En los últimos años, el país ha avanzado de manera importante en la incorporación de tecnologías como la nube, los datos y la ciberseguridad. Sin embargo, la conversación sobre competitividad está evolucionando hacia un enfoque más profundo: cómo asegurar que existan las capacidades humanas necesarias para aprovechar plenamente estas herramientas.
Los datos ayudan a dimensionar esta oportunidad. De acuerdo con el Informe de preparación de Kyndryl 2025solo el 34% de las organizaciones en México se consideran completamente preparadas para enfrentar riesgos tecnológicos y operativos. Más que una limitación, esto refleja el espacio que existe para seguir fortaleciendo habilidades que permitan a las empresas operar con mayor resiliencia, eficiencia e innovación.
En este contexto, también comienzan a surgir iniciativas estratégicas enfocadas en el desarrollo de talento digital, tales como programas de formación y financiamientos en ciberseguridad e IA para mujeres, dos de las áreas con mayor demanda y proyección en el mercado laboral. Este tipo de esfuerzos, impulsados desde la colaboración corporativa y social, contribuyen a fortalecer el ecosistema de talento en el país, pero también invitan a ampliar la conversación hacia un tema fundamental: la inclusión como motor de competitividad.
De acuerdo con el Inegi, menos del 30% de las personas egresadas de carreras STEM en México son mujeres. Reducir esta brecha representa una oportunidad significativa, no solo desde una perspectiva social, sino también económica. Integrar a más mujeres al sector tecnológico amplía la base de talento disponible y fortalece la capacidad del país para responder a la demanda creciente de habilidades especializadas.

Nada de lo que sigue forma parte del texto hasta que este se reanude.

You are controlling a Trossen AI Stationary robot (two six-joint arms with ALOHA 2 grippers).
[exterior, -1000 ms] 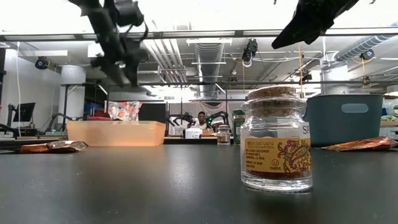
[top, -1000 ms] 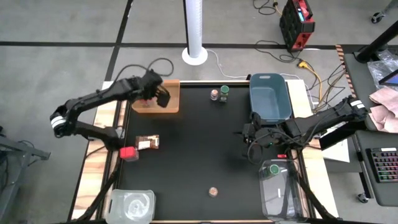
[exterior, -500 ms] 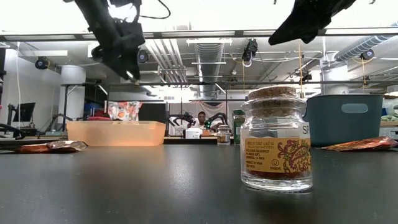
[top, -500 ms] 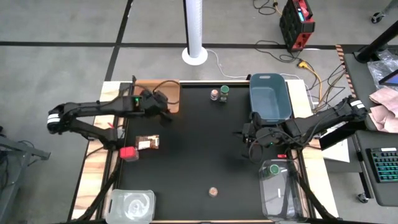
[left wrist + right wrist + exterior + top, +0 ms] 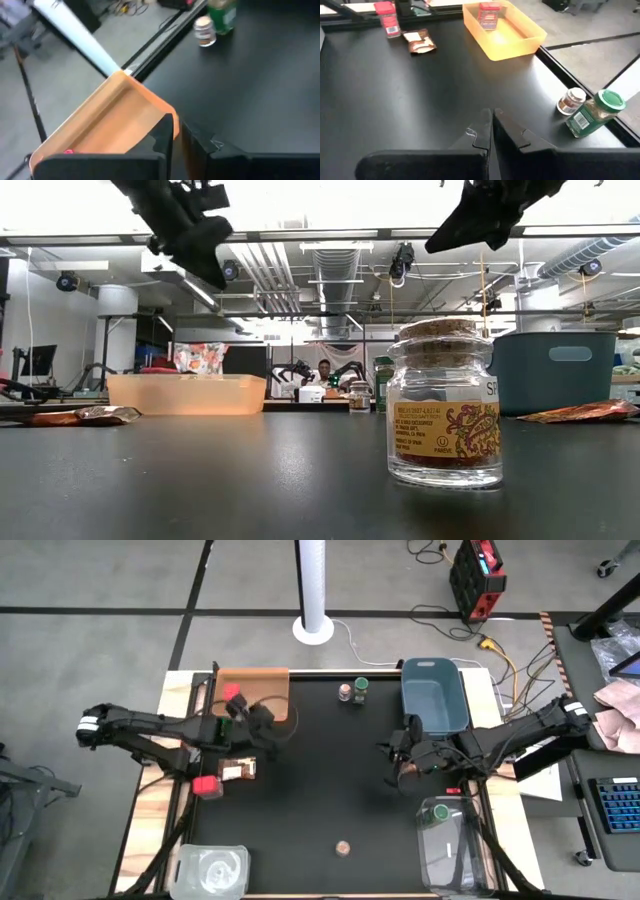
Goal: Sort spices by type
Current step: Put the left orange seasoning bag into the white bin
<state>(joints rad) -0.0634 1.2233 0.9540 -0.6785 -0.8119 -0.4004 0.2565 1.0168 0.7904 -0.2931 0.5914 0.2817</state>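
Observation:
My left gripper (image 5: 266, 732) hovers shut above the black mat, just near of the orange tray (image 5: 262, 685), which holds a red box (image 5: 232, 692). A second red box (image 5: 207, 785) and a brown packet (image 5: 238, 769) lie at the mat's left edge. A tan-capped jar (image 5: 345, 692) and a green-capped jar (image 5: 361, 688) stand at the far edge. A cork-lidded jar (image 5: 445, 405) stands near the front edge. My right gripper (image 5: 396, 766) hangs shut in the air right of centre.
A blue tub (image 5: 435, 695) stands at the far right. A clear container (image 5: 455, 845) at the near right holds a green-capped jar (image 5: 432, 815). Another clear container (image 5: 212, 865) sits at the near left. The mat's middle (image 5: 320, 770) is bare.
My left gripper has swung from above the orange tray toward the near edge and the mat's middle, rolling as it went, and has shut its fingers. The red box in the tray, hidden under the arm before, now shows.

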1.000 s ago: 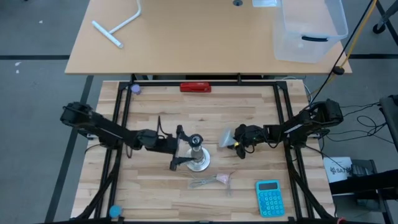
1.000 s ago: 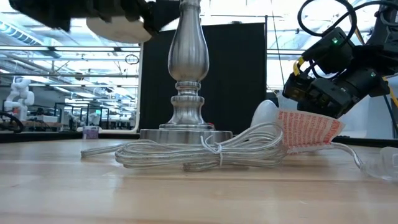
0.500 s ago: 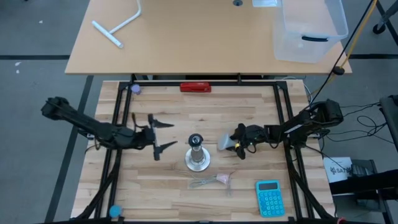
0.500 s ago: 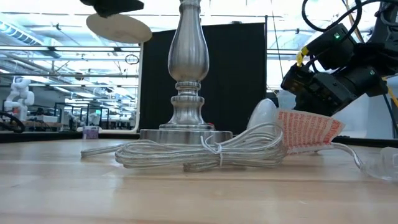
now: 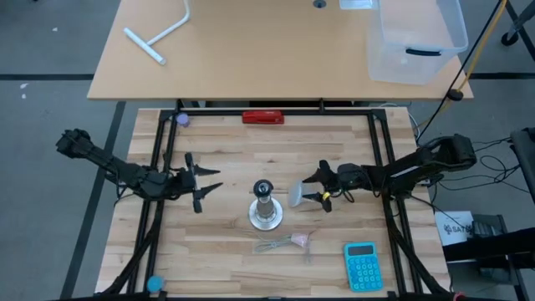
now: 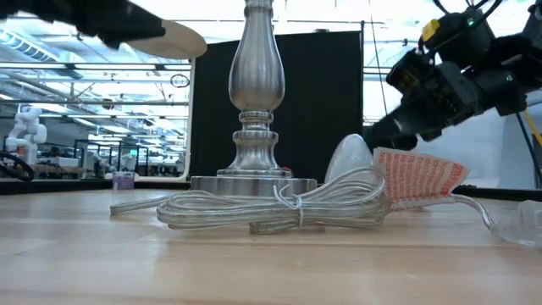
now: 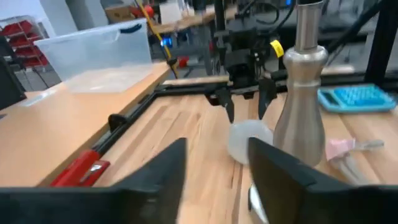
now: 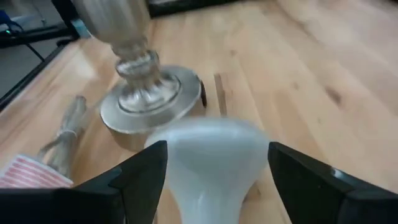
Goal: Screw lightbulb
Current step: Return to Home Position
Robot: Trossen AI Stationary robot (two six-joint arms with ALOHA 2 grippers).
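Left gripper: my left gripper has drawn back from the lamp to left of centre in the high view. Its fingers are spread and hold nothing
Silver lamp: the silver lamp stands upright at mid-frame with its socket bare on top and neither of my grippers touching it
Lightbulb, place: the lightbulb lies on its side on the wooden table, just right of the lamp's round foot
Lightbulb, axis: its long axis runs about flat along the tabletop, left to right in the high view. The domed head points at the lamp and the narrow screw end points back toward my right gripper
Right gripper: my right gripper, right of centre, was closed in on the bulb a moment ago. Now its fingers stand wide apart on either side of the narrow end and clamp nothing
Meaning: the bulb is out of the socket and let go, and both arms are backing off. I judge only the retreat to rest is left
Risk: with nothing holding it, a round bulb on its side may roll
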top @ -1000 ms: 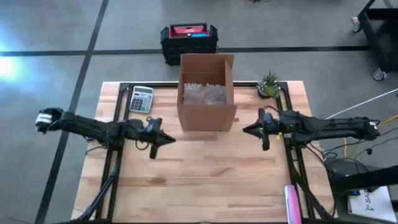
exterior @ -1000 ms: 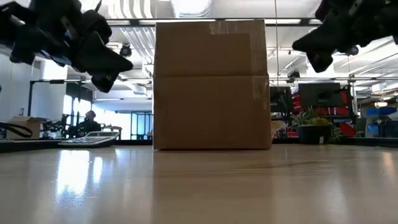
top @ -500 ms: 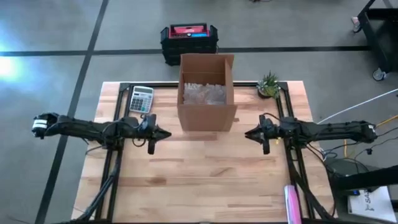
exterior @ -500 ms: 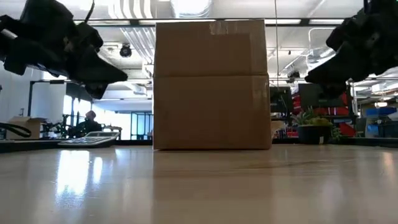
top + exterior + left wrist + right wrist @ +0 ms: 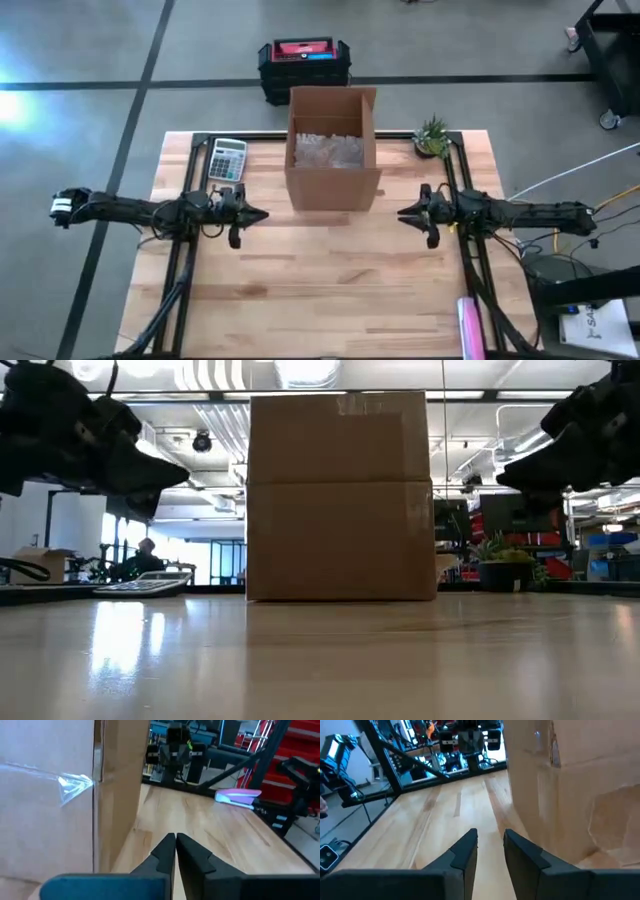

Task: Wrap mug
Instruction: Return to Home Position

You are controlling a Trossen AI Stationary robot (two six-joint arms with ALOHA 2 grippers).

A esto se suma un elemento clave: la necesidad de fortalecer la vinculación entre la formación académica y las necesidades del mercado laboral. Alinear los programas educativos con las habilidades que hoy demandan las industrias, así como promover modelos de aprendizaje continuo, será fundamental para cerrar brechas y facilitar la preparación del talento en un entorno tecnológico en constante evolución.